§ **EXERCISE DETAILS**
What's needed is an exact copy of all the data below, without pictures.

BEGIN SUPPLIED MATERIAL

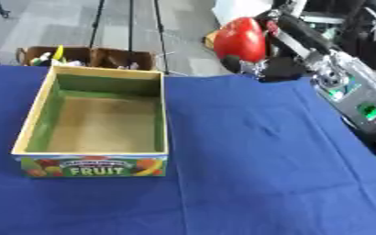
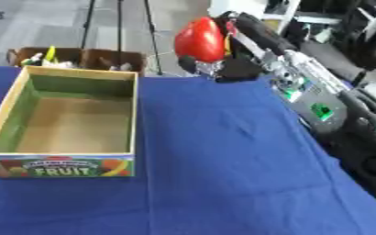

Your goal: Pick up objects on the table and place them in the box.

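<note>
The box (image 1: pixel 94 165) front reads "FRUIT" in white; smaller lettering above it seems too blurred to read.

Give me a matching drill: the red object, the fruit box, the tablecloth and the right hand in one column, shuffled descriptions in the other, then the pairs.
1. red object
2. fruit box
3. tablecloth
4. right hand

A. blue, spread over the table
B. holds nothing inside
C. curled round the red thing
D. lifted above the table's far edge

Pairs: 1-D, 2-B, 3-A, 4-C
</note>
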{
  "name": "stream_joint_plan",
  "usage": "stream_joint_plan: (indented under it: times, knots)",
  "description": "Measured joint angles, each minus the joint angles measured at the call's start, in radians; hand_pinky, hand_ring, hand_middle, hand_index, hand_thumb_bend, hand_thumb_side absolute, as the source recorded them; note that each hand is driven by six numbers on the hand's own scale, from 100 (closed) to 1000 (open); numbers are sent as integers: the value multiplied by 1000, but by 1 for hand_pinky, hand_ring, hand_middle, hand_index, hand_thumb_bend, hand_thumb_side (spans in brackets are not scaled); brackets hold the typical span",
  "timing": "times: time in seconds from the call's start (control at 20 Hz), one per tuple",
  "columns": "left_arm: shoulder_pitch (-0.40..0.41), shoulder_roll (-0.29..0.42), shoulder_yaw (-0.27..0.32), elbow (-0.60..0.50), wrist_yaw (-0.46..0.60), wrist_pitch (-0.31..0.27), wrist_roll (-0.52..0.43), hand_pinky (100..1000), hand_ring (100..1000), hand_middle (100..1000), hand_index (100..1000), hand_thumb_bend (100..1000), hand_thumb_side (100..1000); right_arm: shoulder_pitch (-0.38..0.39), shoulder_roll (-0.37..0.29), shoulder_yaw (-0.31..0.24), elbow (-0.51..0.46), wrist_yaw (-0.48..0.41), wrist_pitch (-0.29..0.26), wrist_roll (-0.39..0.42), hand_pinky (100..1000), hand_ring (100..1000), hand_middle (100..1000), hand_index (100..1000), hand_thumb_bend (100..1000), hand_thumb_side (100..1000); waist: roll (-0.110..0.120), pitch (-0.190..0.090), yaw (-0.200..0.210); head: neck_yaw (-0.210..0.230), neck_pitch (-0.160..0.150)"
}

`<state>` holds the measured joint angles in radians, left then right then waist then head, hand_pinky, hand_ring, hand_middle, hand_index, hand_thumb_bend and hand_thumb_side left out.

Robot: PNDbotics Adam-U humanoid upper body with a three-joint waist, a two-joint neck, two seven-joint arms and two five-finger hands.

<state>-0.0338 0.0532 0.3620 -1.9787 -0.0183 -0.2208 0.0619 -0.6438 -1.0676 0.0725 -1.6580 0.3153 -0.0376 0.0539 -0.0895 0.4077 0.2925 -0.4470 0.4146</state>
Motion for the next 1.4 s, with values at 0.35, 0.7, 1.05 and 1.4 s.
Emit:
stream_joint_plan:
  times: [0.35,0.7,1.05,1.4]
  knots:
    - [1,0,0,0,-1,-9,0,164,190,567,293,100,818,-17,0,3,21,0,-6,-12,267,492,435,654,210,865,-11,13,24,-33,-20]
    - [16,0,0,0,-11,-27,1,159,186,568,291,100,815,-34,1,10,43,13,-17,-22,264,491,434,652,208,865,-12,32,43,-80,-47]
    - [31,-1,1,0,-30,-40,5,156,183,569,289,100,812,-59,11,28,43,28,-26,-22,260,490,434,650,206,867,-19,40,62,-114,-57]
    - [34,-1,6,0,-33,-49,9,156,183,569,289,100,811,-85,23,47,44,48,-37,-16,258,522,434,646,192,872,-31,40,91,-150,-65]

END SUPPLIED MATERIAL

§ **RESPONSE**
Your goal: Pick up objects on the table and place them in the box.

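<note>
The box (image 1: pixel 94 165) front reads "FRUIT" in white; smaller lettering above it seems too blurred to read.

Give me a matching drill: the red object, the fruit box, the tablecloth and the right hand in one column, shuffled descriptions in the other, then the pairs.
1. red object
2. fruit box
3. tablecloth
4. right hand

A. blue, spread over the table
B. holds nothing inside
C. curled round the red thing
D. lifted above the table's far edge

Pairs: 1-D, 2-B, 3-A, 4-C
</note>
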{
  "name": "stream_joint_plan",
  "usage": "stream_joint_plan: (indented under it: times, knots)",
  "description": "Measured joint angles, each minus the joint angles measured at the call's start, in radians; hand_pinky, hand_ring, hand_middle, hand_index, hand_thumb_bend, hand_thumb_side absolute, as the source recorded them; note that each hand is driven by six numbers on the hand's own scale, from 100 (closed) to 1000 (open); numbers are sent as integers: the value multiplied by 1000, but by 1 for hand_pinky, hand_ring, hand_middle, hand_index, hand_thumb_bend, hand_thumb_side (spans in brackets are not scaled); brackets hold the typical span",
  "timing": "times: time in seconds from the call's start (control at 20 Hz), one per tuple",
  "columns": "left_arm: shoulder_pitch (-0.40..0.41), shoulder_roll (-0.29..0.42), shoulder_yaw (-0.27..0.32), elbow (-0.60..0.50), wrist_yaw (-0.46..0.60), wrist_pitch (-0.31..0.27), wrist_roll (-0.52..0.43), hand_pinky (100..1000), hand_ring (100..1000), hand_middle (100..1000), hand_index (100..1000), hand_thumb_bend (100..1000), hand_thumb_side (100..1000); right_arm: shoulder_pitch (-0.38..0.39), shoulder_roll (-0.37..0.29), shoulder_yaw (-0.31..0.24), elbow (-0.51..0.46), wrist_yaw (-0.48..0.41), wrist_pitch (-0.29..0.26), wrist_roll (-0.39..0.42), hand_pinky (100..1000), hand_ring (100..1000), hand_middle (100..1000), hand_index (100..1000), hand_thumb_bend (100..1000), hand_thumb_side (100..1000); waist: roll (-0.110..0.120), pitch (-0.190..0.090), yaw (-0.200..0.210); head: neck_yaw (-0.210..0.230), neck_pitch (-0.160..0.150)"
}

`<state>` holds the measured joint angles in radians, left then right then waist then head, hand_pinky, hand_ring, hand_middle, hand_index, hand_thumb_bend and hand_thumb_side left out.

Robot: PNDbotics Adam-U humanoid upper body with a three-joint waist, a two-joint neck, two seven-joint arms and two five-finger hands.

<state>-0.0338 0.0532 0.3620 -1.9787 -0.0183 -0.2208 0.0619 -0.6438 -1.0676 0.0725 -1.6580 0.3153 -0.0376 0.0539 -0.0895 0.4077 0.2925 -0.4470 0.4146</state>
Motion for the next 1.4 s, with values at 0.35, 0.7, 1.05 and 1.4 s.
Emit:
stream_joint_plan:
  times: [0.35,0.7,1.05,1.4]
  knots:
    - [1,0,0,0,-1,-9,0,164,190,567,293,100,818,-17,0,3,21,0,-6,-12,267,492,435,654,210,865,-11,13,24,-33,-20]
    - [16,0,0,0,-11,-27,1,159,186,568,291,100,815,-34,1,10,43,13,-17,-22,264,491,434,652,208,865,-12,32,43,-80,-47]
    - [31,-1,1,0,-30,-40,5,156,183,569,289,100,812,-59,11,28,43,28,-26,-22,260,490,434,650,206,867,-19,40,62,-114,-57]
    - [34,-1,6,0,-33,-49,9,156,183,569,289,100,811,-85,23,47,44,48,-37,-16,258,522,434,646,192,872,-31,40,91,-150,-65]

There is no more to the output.